Enzymes (epigenetic modifiers, MAPK pathway components, etc.) bind directly or indirectly to many loci across the genome, and their binding sites can be systematically revealed using high throughput technologies such as PIXUL-ChIP (stands for PIXulated ULtrasound) [8]. However, the genomic and chromatin features that determine their binding patterns remain elusive. Deep learning has been recently used to predict DNA accessibility patterns from genomic sequence alone [19]. Deep learning models have also been trained to predict the binding affinities of individual transcription factors and predict how noncoding genetic variants affect binding using ENCODE ChIP-seq data [5]. This deep learning approach can also be used to learn the regulatory logic of gene-bound enzyme binding, and discover sequence motifs that are associated with the selectivity of gene-bound enzymes. This deep learning model can then be used to predict the effects of cancer mutations on gene-bound enzyme drug responses specificity.

Pharmacologically targeting enzymes that colocalize at given loci, each enzyme with a different agent, could result in desired and potent synergistic and selective effects on target gene expression. Thus, colocalization analyses of genomic elements could identify two or more druggable epigenetic modifiers that significantly colocalize to the same or neighboring genomic sites [20]. In some cases, such colocalization could be mediated by nucleic acids docking platforms [2]. For example, hnRNP K is implicated in cancer and interacts with both protein kinases and components of the PRC2 complex which includes EZH2. Thus, large-scale protein–protein interaction datasets such as the Bioplex (http://bioplex.hms.harvard.edu/index.php) can be used to further prioritize enzymes that not only colocalize to similar genomic loci, but also interact with each other. Colocalization of a given sets of druggable epigenetic modifiers at functionally-related cancer genes (e.g., proliferation, angiogenesis and CSC) can be confirmed by ChIP assays. If so, such finding would serve as the bases for testing synergistic action and dose reduction of epigenetic drugs (minimizing off target effects given much lower drug concentrations) first in vitro and then in clinical trials.

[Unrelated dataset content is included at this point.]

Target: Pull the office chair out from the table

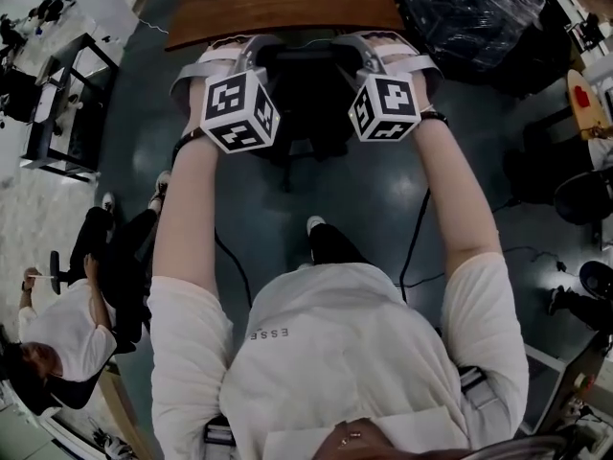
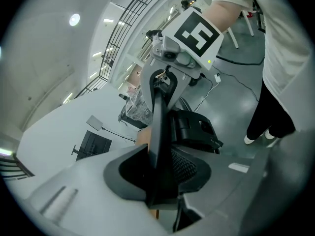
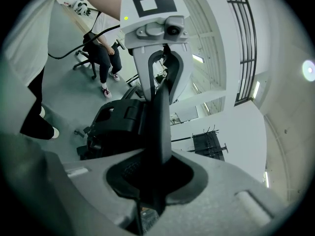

Another avenue to search for drug selectivity is to correlate analysis of cancer genes-bound enzymes in tumor biopsy samples (e.g., ChIP assays of tissue specimen including FFPE samples) from epigenetic drug clinical trials with clinical outcomes (response vs no response). For example, in clinical studies using a MEK inhibitor presence of MEK (or ERK) at transcribed cell proliferation genes may correlate with certain tumor histology and patients response to such a treatment. Further, epigenetic analysis of cancer tissues from clinical trials that use drug combinations could provide information to exploit drug synergism while minimizing unwanted off target gene expression effects. For example, in studies using azacytidine (DNA methyltransferase inhibitor) and valproic acid (HDAC inhibitor) presence of cognate enzymes at tumor suppressor genes may be correlated with patients response to this combination and as such allow lowering the doses of each one of these drugs maintaining the desired action while minimizing unwanted effects.

In summary, advances in high-throughout sensitive epigenetic technologies and computational tools provide clinically practical means to profile binding of dozens of druggable epigenetic modifiers to cancer-related genes in tumor biopsy samples. We suggest that this approach combined, with histology, presents an avenue toward rational-design epigenetics-based precision oncology.